- [Task requirements]:
In the entries below, find every line with the string "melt" and copy it.

- [Input]:
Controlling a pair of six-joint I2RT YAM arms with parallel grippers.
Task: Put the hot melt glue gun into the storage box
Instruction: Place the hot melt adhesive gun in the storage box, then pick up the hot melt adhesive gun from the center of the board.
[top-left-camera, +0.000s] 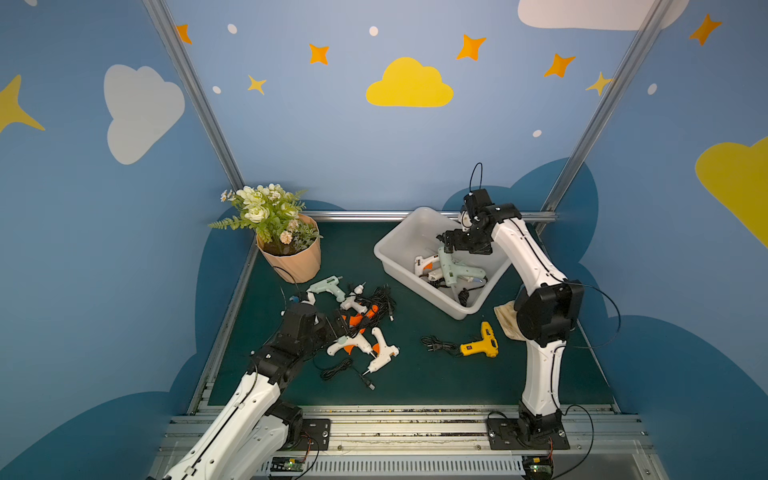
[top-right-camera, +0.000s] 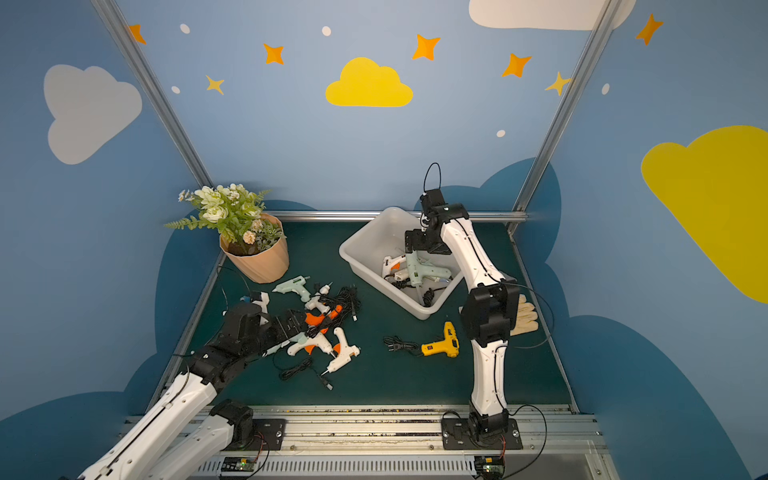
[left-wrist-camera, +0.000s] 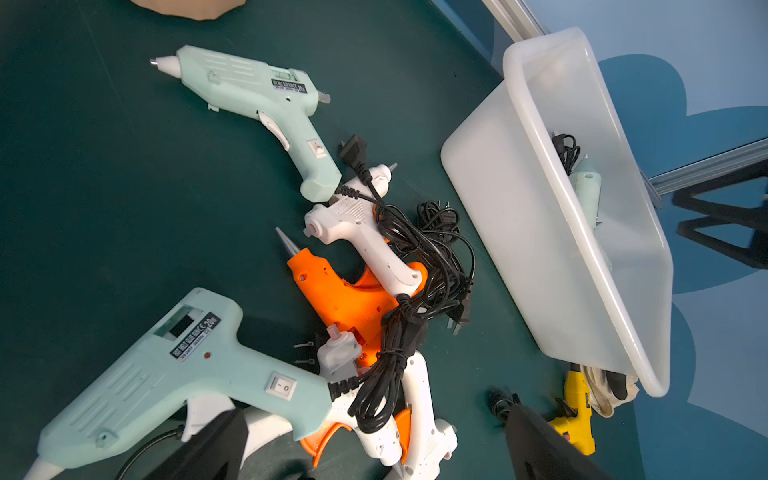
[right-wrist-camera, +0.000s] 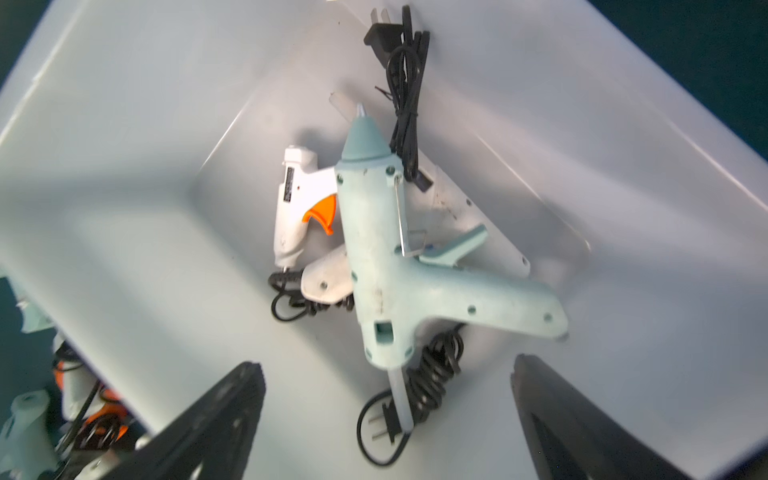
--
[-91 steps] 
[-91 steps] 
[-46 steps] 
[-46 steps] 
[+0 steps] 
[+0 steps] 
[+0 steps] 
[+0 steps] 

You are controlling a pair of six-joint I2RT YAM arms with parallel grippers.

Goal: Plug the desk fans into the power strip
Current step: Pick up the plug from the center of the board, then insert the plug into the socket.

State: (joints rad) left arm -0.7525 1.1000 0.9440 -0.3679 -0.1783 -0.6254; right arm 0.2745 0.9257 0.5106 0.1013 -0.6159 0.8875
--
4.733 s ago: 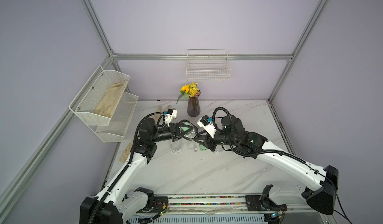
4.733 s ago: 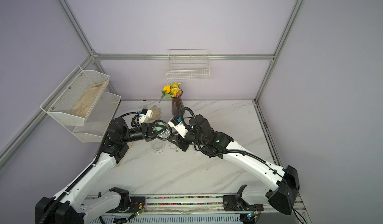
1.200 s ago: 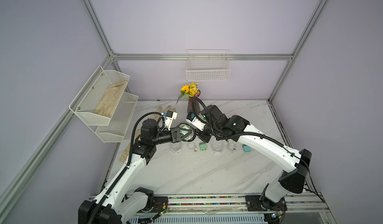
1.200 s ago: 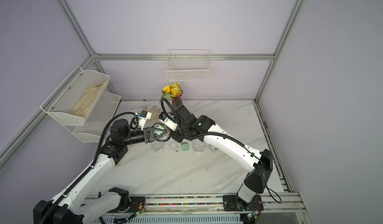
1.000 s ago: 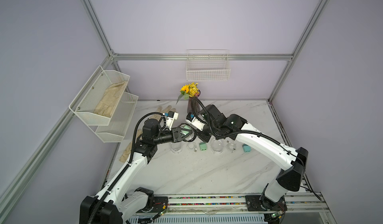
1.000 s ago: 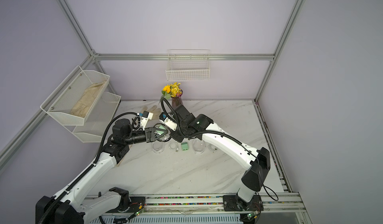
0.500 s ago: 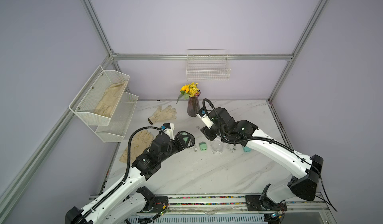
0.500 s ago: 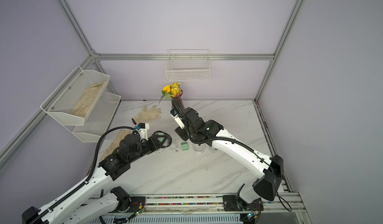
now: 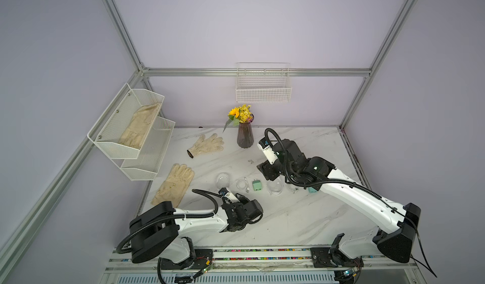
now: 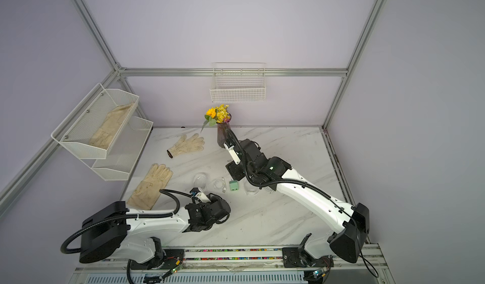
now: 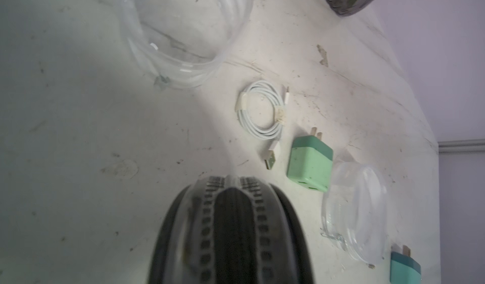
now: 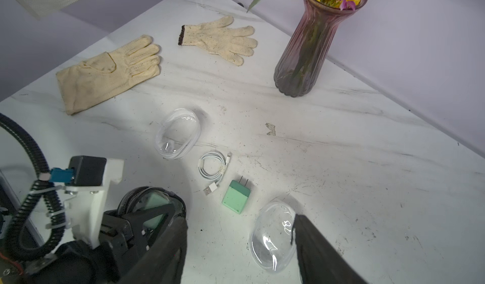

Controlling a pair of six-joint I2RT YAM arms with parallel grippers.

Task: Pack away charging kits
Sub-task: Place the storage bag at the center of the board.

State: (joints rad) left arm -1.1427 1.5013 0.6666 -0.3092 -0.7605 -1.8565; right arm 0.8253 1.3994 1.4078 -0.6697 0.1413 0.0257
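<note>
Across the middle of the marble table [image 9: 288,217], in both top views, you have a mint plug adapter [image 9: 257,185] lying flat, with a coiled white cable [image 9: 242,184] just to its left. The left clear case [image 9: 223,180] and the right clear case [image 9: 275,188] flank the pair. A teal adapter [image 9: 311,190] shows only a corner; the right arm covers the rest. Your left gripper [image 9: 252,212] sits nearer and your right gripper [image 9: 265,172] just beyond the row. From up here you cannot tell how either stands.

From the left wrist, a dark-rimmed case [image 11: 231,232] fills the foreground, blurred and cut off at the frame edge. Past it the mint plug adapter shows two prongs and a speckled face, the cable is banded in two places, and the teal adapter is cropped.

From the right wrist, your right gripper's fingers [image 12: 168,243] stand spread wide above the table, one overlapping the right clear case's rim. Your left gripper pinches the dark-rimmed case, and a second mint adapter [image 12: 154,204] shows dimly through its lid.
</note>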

- [Solution]:
Task: Put the hot melt glue gun into the storage box
Instruction: Place the hot melt adhesive gun in the storage box, then pick up the hot melt adhesive gun from the center of the board.

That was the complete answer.